WORK TO COMPLETE
Of all the lines below, return only those starting with the line holding "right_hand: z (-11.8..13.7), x" and going on through the line holding "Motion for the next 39", exactly as written.

Records from a data collection:
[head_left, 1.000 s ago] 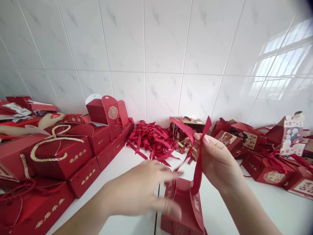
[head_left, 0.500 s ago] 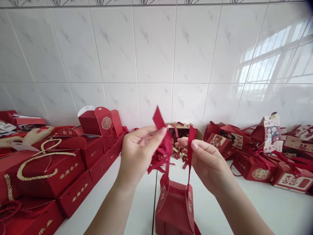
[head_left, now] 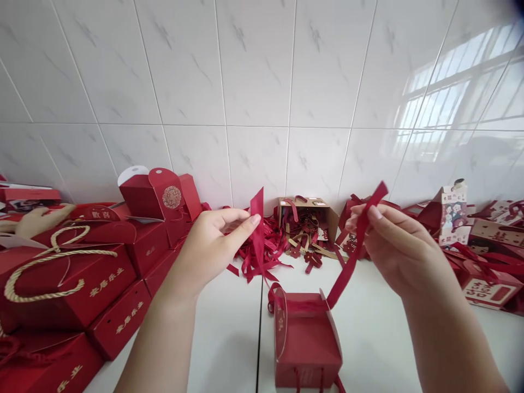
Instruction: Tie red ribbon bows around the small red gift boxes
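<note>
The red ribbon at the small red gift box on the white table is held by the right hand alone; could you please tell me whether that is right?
Not quite: the head view shows the left hand pinching the red ribbon as well as the right hand. The small red gift box is indeed on the white table.

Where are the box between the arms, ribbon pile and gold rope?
Box (head_left: 308, 337): head view, on its upper panel.
Ribbon pile (head_left: 272, 246): head view, on its loose strips.
Gold rope (head_left: 88, 253): head view, on its long strand.
</note>
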### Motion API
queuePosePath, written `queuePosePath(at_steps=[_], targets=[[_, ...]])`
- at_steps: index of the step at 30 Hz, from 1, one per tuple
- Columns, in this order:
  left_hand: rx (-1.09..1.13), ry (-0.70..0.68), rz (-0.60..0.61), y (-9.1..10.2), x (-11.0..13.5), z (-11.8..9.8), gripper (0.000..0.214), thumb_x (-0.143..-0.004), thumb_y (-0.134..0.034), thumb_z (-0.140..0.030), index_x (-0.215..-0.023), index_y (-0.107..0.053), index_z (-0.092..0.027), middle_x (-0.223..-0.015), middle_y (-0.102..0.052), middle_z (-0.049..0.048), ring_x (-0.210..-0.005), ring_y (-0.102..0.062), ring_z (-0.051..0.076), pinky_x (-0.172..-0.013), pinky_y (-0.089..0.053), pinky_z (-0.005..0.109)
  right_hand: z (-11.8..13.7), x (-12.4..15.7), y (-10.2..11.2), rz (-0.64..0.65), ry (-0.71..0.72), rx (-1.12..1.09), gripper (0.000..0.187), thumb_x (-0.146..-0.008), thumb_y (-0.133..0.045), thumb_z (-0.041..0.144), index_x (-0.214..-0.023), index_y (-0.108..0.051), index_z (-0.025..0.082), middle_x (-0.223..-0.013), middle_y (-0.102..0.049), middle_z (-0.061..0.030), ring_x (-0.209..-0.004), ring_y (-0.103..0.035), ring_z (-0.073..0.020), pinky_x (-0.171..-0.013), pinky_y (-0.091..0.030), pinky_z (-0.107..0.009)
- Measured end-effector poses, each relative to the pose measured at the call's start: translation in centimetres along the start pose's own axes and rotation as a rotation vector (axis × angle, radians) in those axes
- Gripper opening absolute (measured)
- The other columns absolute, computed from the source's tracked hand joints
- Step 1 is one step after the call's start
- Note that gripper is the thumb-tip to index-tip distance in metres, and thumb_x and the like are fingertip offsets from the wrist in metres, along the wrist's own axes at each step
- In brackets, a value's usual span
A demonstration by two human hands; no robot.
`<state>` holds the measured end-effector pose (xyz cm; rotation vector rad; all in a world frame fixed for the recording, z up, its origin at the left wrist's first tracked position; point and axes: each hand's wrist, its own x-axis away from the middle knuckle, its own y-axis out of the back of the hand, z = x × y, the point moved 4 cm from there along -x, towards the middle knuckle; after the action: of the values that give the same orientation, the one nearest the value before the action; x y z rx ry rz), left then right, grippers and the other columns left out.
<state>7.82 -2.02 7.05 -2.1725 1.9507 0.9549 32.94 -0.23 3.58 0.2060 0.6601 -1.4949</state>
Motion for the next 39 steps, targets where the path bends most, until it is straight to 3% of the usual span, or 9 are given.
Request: queuePosePath(at_steps=[7, 13, 20, 29, 34, 39], targets=[[0.247, -0.087, -0.126, -0.1, 0.0, 0.3, 0.018, -0.078, -0.069, -0.038, -0.077, -0.072, -0.019, -0.069, -0.066, 0.0002, -0.069, -0.061, 0.014, -0.061, -0.048, 0.020, 0.2, -0.1, 0.0, -0.068, 0.087, -0.009, 0.013, -0.086, -0.063, 0.034, -0.085, -0.074, 0.027, -0.071, -0.065, 0.0007, -0.066, -0.059, -0.0127, -0.066, -0.050, -0.027], [0.322, -0.093, -0.151, -0.3, 0.4, 0.4, 0.014, -0.076, -0.072, -0.035, -0.078, -0.076, -0.022, -0.066, -0.069, 0.0000, -0.065, -0.062, 0.014, -0.059, -0.050, 0.021, -0.7, -0.5, -0.3, -0.129, 0.078, -0.016, 0.014, -0.080, -0.070, 0.034, -0.072, -0.071, 0.022, -0.067, -0.060, 0.0012, -0.064, -0.055, -0.0103, -0.061, -0.047, -0.024], [0.379, -0.068, -0.163, -0.2, 0.2, 0.6, 0.012, -0.073, -0.075, -0.034, -0.077, -0.077, -0.022, -0.062, -0.068, -0.0009, -0.063, -0.061, 0.013, -0.058, -0.049, 0.022, -0.5, -0.5, 0.2, -0.204, 0.107, -0.034, 0.012, -0.079, -0.071, 0.035, -0.083, -0.074, 0.024, -0.070, -0.066, 0.0005, -0.065, -0.060, -0.0119, -0.063, -0.050, -0.026], [0.380, -0.082, -0.142, -1.3, 0.5, 0.3, 0.019, -0.074, -0.075, -0.036, -0.086, -0.078, -0.023, -0.082, -0.075, 0.0020, -0.083, -0.068, 0.017, -0.079, -0.054, 0.025, -1.1, 0.1, -1.5, -0.086, 0.027, -0.027, 0.011, -0.077, -0.073, 0.035, -0.081, -0.077, 0.026, -0.083, -0.074, -0.0009, -0.076, -0.067, -0.0151, -0.079, -0.054, -0.032], [0.404, -0.113, -0.237, -0.9, 0.6, 0.4, 0.019, -0.073, -0.076, -0.035, -0.084, -0.076, -0.020, -0.082, -0.075, 0.0023, -0.080, -0.069, 0.019, -0.076, -0.055, 0.028, -1.2, 0.2, -1.8, -0.068, 0.038, -0.017, 0.010, -0.078, -0.072, 0.036, -0.081, -0.077, 0.028, -0.084, -0.074, -0.0002, -0.075, -0.067, -0.0149, -0.082, -0.053, -0.034], [0.413, -0.139, -0.187, -1.1, 0.6, 0.1, 0.018, -0.082, -0.068, -0.034, -0.087, -0.074, -0.018, -0.081, -0.074, 0.0029, -0.080, -0.069, 0.018, -0.077, -0.056, 0.027, -1.0, 0.1, -1.4, -0.092, 0.111, -0.023, 0.010, -0.081, -0.069, 0.036, -0.083, -0.076, 0.029, -0.093, -0.073, 0.0009, -0.081, -0.067, -0.0152, -0.080, -0.054, -0.033]])
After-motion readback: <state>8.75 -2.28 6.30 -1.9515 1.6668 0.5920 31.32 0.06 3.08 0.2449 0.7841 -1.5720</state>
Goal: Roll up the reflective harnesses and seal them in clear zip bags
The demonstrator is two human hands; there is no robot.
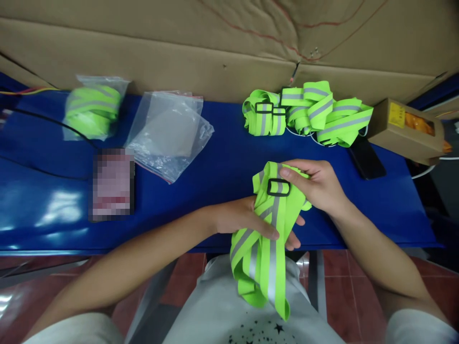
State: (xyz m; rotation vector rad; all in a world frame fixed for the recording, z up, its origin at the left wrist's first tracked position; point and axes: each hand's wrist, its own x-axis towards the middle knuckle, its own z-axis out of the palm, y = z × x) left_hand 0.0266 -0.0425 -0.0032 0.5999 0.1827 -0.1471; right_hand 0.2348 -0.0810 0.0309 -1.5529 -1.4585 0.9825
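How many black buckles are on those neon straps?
3. One buckle is on the strap held by left hand and right hand; two sit side by side in the strap pile at the table's back. More may hide in folds.

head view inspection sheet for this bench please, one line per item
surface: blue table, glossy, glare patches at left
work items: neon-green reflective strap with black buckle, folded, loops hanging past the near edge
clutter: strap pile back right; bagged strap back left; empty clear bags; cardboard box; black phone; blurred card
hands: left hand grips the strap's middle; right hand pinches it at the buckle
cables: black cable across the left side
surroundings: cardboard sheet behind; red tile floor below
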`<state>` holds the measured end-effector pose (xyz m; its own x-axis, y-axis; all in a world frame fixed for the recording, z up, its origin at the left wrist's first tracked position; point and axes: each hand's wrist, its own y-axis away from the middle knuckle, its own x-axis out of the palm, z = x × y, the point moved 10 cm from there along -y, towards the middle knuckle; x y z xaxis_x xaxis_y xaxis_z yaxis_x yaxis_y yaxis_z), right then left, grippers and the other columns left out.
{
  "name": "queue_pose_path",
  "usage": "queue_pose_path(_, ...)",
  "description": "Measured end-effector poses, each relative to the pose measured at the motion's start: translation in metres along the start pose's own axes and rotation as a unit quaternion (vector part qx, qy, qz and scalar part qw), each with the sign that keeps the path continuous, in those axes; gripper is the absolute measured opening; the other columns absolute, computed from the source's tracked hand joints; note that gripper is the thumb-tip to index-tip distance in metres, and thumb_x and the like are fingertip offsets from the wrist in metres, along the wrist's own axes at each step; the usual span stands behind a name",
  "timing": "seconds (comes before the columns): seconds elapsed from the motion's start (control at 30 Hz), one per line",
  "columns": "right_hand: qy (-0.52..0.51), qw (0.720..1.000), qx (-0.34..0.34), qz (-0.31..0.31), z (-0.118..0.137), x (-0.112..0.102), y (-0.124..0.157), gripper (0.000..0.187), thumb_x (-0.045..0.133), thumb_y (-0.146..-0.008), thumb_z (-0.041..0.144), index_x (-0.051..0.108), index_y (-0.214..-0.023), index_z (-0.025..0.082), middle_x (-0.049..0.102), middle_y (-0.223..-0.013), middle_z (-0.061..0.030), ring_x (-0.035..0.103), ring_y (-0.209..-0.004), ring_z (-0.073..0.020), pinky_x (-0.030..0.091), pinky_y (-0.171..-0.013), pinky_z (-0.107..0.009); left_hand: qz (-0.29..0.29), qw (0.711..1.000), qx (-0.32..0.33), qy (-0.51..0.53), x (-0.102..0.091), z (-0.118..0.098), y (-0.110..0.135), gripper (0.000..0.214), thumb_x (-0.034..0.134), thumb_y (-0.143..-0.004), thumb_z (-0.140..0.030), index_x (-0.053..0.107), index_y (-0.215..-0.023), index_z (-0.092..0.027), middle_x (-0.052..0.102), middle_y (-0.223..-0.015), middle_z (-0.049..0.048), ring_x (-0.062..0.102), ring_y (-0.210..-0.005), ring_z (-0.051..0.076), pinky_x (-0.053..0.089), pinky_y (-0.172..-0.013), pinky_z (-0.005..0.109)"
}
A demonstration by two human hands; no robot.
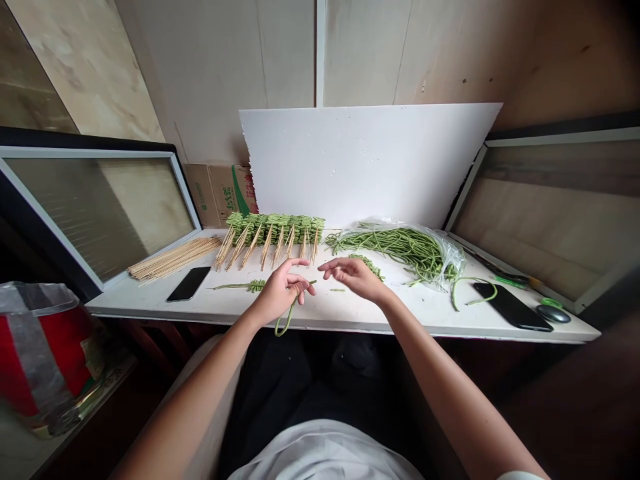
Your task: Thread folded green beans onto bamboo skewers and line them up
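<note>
My left hand (286, 289) is closed on a long green bean (284, 325), which hangs in a loop past the table's front edge. Facing it, my right hand (353, 276) stretches its fingers leftward, with nothing visible in them. Left of my left hand, a short row of green bean pieces (256, 286) lies on the table, partly hidden by that hand. Behind my right hand is a small heap of bean pieces (369, 264). Bundled bean skewers (277, 229) are stacked farther back, their bare sticks pointing toward me.
Loose wooden skewers (173, 259) and a phone (189, 284) lie at left. At right are a plastic bag of long beans (415, 250), one stray bean (455, 293), another dark phone (515, 308) and a mouse-like object (553, 313). A white board (367, 163) stands behind.
</note>
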<state>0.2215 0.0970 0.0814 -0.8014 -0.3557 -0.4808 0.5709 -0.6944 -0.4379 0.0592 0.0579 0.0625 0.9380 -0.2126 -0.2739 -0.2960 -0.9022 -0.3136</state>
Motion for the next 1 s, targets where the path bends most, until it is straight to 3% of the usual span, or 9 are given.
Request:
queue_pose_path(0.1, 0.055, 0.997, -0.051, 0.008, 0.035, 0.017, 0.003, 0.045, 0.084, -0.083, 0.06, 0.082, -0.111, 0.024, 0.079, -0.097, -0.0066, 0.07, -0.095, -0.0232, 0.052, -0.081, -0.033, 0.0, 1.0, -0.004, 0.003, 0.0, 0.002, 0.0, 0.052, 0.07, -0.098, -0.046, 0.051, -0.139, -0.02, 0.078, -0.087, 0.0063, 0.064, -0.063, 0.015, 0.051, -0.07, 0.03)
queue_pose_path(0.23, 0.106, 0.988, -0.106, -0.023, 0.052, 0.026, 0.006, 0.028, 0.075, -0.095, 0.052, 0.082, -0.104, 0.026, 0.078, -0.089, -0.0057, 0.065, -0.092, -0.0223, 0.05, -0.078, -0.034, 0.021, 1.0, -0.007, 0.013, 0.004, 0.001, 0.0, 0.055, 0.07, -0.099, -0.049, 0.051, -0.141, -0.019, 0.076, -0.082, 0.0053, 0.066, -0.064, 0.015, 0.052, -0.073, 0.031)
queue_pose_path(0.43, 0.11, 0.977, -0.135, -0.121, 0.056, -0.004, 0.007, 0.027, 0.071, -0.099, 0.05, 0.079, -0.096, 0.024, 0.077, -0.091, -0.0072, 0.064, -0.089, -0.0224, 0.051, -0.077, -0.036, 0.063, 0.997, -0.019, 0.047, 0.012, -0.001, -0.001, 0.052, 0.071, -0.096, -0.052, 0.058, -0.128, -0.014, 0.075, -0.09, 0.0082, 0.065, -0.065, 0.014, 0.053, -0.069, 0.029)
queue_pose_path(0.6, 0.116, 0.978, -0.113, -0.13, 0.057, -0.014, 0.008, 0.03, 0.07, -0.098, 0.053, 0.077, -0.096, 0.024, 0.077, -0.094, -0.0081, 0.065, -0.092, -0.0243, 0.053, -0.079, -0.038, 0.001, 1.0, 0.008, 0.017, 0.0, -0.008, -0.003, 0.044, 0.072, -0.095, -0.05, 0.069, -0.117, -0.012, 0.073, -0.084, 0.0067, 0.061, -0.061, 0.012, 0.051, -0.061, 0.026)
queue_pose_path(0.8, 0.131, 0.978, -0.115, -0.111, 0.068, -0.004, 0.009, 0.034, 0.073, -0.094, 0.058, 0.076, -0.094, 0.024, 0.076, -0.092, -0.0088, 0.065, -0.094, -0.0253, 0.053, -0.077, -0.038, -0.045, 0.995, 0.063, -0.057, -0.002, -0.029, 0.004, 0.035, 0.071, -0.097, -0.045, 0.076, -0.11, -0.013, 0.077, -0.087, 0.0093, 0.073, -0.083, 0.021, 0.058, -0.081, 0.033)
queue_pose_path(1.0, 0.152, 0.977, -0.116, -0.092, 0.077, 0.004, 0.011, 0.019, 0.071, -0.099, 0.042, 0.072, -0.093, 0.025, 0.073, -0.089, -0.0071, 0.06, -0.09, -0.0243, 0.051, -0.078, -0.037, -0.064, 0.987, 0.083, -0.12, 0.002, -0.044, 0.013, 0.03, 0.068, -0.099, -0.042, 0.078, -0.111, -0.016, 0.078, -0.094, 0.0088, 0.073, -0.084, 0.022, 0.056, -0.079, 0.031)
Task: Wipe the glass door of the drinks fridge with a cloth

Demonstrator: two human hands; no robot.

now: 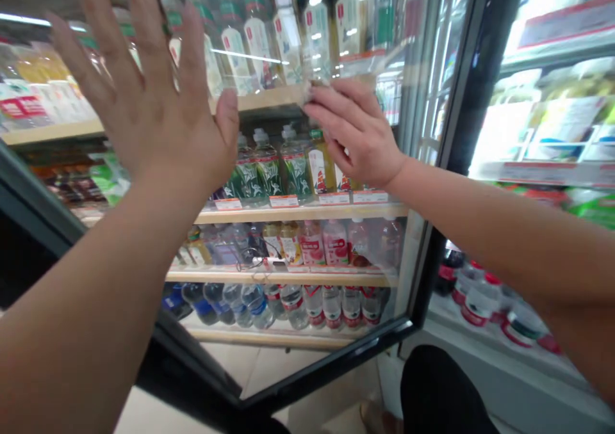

WRITTEN ANSWER
  right_hand: z (-11.8..13.7), x (-12.4..15.7), y (-10.2..11.2), rz (-0.64..0.65), ry (-0.71..0.72), rx (-1.12..1.09), gripper (0.000..0.187), thumb_x (-0.146..-0.008), thumb_y (-0.133..0.045), thumb_z (-0.041..0.144), index_x (-0.214..-0.023), index_y (-0.108..0.051), index_z (-0.025..0.082), middle_x (-0.223..-0.013), middle_y (-0.102..0.049), middle_z (-0.061..0.030), ring_x (-0.209..-0.004), ring_y (-0.103..0.035), ring_z (-0.073..0.020), pinky_x (-0.171..-0.013), pinky_y (-0.091..0.030), pinky_z (-0.107..0.009)
- Measured end-effector poses, each relative to the pose measured at the call's start: translation in centimetres along the start pose's own axes and rotation as a rotation vector (axis × angle, radians) in those axes
- Gripper opening absolute (measured)
- The other columns absolute, computed from the source's tracked hand joints
- Step 1 is one step after the call's start
- Note that gripper is the thumb-tip to index-tip distance in metres, and thumb_x and the like are fingertip offsets from the wrist in metres, along the wrist's own axes at each step
- In brackets, a value's usual span
A demonstration by two human hands; no robot.
`<state>` holds the measured end-effector pose (xyz cm; rotation vector rad; all in a world frame fixed for the recording, z up, its origin at the left wrist's first tracked position; point and axes: each hand's wrist, its own x-axis away from the middle knuckle, its own y-axis out of the back of the hand, z = x × y, the point moved 4 cm from there along -x, towards the middle knuckle; after the action: of the values that give the same orientation, the one nearest the value before the action; x y z rx ry rz), left then right, grippers and the other columns left out.
<state>7.82 -2.02 7.05 -2.1725 1.9507 0.9549 32.94 -0.23 3.58 0.2060 0.6601 -1.4949</state>
Motion for the next 39 steps, targets where the path bends most, until it is straight to 3% of the usual span, or 9 are given.

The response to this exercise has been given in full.